* WHAT THE TASK ASKS
The output must contain exactly the lines from the top of the listing below through the line containing "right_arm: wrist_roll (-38", and no pictures.

* INPUT DATA
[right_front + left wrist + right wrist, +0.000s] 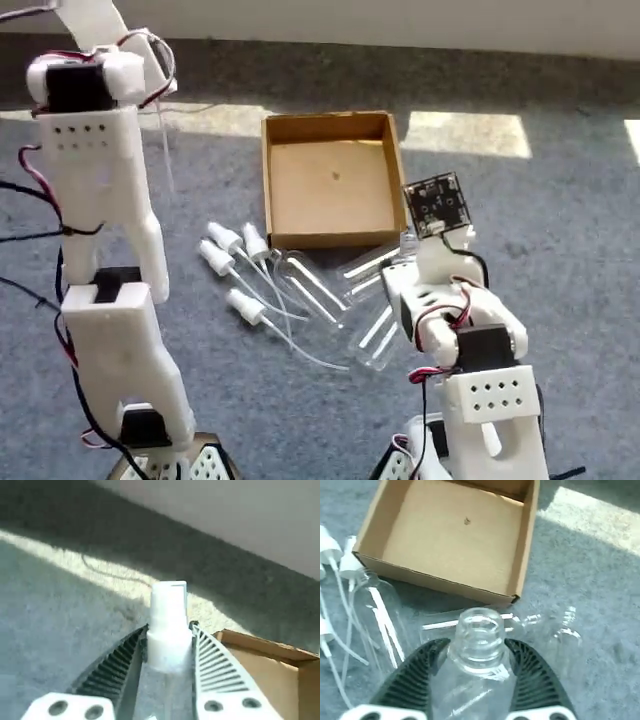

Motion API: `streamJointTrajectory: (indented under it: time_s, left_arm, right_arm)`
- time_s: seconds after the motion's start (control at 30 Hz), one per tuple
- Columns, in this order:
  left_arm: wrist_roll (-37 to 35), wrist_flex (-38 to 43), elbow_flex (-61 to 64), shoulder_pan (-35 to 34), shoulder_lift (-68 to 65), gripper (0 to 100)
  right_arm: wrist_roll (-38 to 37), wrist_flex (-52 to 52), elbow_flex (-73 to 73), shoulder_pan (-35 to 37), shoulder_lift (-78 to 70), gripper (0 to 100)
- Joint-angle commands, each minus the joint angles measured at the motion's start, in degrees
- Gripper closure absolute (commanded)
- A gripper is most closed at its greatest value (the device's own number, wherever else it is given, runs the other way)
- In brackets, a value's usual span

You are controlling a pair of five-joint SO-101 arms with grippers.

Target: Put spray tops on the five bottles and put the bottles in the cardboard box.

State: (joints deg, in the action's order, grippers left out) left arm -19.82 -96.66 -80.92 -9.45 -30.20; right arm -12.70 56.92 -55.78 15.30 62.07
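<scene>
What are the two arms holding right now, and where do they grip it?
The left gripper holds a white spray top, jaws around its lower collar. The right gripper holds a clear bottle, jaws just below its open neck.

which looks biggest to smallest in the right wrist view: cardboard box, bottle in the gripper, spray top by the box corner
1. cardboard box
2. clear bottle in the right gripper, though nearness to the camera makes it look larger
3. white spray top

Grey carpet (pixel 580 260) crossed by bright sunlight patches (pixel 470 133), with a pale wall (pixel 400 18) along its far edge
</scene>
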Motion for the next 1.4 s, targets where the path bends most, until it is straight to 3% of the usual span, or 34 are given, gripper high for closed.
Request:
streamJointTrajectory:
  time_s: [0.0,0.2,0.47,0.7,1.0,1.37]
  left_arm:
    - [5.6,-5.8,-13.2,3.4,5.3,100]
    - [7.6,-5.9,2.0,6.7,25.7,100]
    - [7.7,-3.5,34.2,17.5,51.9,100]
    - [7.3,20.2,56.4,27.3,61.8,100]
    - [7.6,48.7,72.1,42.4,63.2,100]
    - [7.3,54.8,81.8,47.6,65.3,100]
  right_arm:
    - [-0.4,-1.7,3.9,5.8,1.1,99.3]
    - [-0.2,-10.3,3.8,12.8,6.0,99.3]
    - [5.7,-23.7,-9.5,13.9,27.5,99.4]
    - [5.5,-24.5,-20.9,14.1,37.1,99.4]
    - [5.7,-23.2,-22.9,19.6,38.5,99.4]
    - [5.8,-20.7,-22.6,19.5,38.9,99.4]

* ANSWER SECTION
[right_front + left wrist + right wrist, +0.000s] 

Motion API: `streamJointTrajectory: (indented under it: time_s, left_arm, right_arm)`
- time_s: seconds after the motion's start (control at 30 Hz), one per tuple
- Columns, in this order:
  left_arm: wrist_roll (-37 to 35), wrist_flex (-38 to 43), elbow_flex (-61 to 64), shoulder_pan (-35 to 34), shoulder_lift (-68 to 65), gripper (0 to 100)
  right_arm: wrist_roll (-38 to 37), wrist_flex (-52 to 52), elbow_flex (-73 to 73), shoulder_pan (-35 to 37), shoulder_lift (-78 to 70), gripper (0 to 100)

The exercise contains no remaining tasks.